Viral vaccination may rarely precipitate autoimmune neurological damage.1 CIDP involves an autoimmune response against peripheral nerve myelin.1 Intravenous immunoglobulin is an effective first-line therapy in most cases, with refractory cases responding to corticosteroids and rituximab.2 Adachi et al.3 reported that diffuse enlargement and abnormally high signals on MRI have been detected in 66.7% of cases on short tau inversion recovery (STIR), a slightly high signal in 50% of cases on T1-weighted images, and contrast enhancement of the plexuses in 31.6% of cases on gadolinium-enhanced images.
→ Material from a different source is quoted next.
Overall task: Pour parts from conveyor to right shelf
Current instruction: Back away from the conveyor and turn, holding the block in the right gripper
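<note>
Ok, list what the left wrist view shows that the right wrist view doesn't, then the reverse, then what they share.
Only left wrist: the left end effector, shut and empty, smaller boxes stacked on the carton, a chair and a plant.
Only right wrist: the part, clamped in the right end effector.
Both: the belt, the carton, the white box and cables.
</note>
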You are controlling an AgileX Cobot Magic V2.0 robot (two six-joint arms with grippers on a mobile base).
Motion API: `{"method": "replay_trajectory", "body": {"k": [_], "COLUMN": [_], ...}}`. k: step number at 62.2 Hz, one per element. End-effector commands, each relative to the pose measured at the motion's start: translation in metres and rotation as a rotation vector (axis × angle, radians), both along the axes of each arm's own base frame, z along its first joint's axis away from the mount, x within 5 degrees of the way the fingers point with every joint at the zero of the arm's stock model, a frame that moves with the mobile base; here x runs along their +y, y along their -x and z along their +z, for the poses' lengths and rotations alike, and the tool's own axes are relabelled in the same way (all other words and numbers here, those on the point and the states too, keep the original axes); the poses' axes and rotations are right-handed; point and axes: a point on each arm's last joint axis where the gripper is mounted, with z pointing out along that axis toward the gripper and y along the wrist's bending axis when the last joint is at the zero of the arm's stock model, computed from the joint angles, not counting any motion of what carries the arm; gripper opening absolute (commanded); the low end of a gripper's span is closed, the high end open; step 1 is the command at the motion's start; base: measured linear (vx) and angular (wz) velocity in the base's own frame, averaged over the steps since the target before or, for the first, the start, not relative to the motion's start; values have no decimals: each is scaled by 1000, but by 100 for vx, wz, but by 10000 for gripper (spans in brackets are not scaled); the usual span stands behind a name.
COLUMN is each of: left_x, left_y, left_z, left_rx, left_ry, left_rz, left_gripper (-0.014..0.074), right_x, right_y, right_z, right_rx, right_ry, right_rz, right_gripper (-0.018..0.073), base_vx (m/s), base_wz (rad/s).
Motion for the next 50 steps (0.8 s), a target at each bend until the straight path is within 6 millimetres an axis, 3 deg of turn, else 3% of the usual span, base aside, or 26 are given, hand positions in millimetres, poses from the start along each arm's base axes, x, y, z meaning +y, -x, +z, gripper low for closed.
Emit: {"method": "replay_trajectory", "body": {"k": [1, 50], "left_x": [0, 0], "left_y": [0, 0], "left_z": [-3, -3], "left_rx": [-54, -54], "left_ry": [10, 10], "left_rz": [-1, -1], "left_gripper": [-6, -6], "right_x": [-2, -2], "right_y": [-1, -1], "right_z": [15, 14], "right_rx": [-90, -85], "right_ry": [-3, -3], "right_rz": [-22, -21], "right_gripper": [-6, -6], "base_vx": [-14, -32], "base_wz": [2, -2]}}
STIR is sufficient to assist clinicians in diagnosing CIDP. Early diagnosis of CIDP with early treatment can prevent loss of nerve axons.
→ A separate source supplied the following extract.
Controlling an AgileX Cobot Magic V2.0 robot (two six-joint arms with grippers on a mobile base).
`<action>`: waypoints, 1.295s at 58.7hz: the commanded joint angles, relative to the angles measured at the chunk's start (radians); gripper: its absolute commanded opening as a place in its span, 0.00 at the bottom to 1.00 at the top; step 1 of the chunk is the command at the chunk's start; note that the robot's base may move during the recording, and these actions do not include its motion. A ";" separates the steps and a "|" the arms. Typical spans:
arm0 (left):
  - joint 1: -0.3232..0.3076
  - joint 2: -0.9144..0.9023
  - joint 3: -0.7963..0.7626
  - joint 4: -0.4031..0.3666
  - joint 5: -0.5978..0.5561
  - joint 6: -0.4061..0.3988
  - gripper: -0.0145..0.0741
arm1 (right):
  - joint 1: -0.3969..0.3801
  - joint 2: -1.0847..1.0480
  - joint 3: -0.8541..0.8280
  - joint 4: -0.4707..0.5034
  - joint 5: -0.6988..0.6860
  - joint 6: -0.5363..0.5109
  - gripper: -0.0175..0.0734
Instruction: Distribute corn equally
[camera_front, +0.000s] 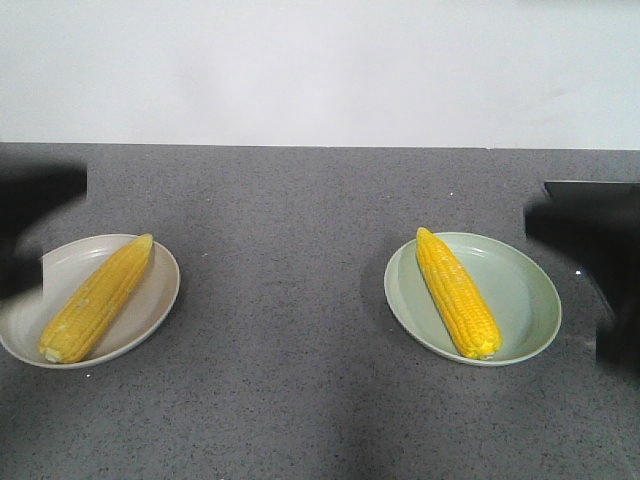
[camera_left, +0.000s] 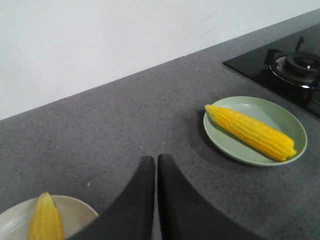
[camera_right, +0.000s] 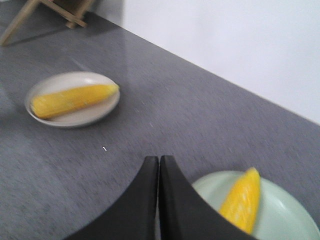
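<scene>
Quick count: two corn cobs, one (camera_front: 97, 298) left and one (camera_front: 457, 292) right; two plates, beige (camera_front: 150, 310) and green (camera_front: 525, 295); one stove burner (camera_left: 297, 65).

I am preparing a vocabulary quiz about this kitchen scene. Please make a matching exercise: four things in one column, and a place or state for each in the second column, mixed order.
Things:
1. beige plate
2. green plate
3. gas burner
4. left gripper

Descriptions:
A. shut, holding nothing
B. in the black hob
C. holds one corn cob, left side of front view
D. holds one corn cob, nearer the hob

Pairs: 1-C, 2-D, 3-B, 4-A
</scene>
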 joint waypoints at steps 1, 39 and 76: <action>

It is very difficult to implicate with certainty an etiologic role for a preceding vaccine in a patient who develops a polyneuropathy. In this case, we can not be certain that influenza vaccination was the cause of the polyneuropathy.


  1. Brostoff JM, Beitverda Y, Birns J. Post-influenza vaccine chronic inflammatory demyelinating polyneruopathy. Age Ageing. 2008;37:229–230. doi:10.1093/ageing/afm151 [CrossRef]
  2. Ware TL, Kornberg AJ, Rodriguez-Casero MV, Ryan MM. Childhood chronic inflammatory demyelinating polyneuropathy: an overview of 10 cases in the modern era. J Child Neurol. 2014;29(1):43–48. doi:10.1177/0883073812471719 [CrossRef]
  3. Adachi Y, Sato N, Okamoto T, et al. Brachial and lumbar plexuses in chronic inflammatory demyelinating polyradiculoneuropathy: MRI assessment including apparent diffusion coefficient. Neuroradiology. 2011;53:3–11. doi:10.1007/s00234-010-0684-7 [CrossRef]


Shee Yen Tay, MD, is an Attending Radiologist, Department of Radiology, Wan Fang Hospital, Taipei Medical University. Wing P. Chan, MD, is the Chief, Department of Radiology, Wan Fang Hospital, Taipei Medical University; and a Professor, Department of Radiology, School of Medicine, College of Medicine, Taipei Medical University.

Address correspondence to Wing P. Chan, MD, Department of Radiology, Wan Fang Hospital, Taipei Medical University, 111 Hsing-Long Road, Section 3, Taipei 116, Taiwan (Republic of China); email:

Disclosure: The authors have no relevant financial relationships to disclose.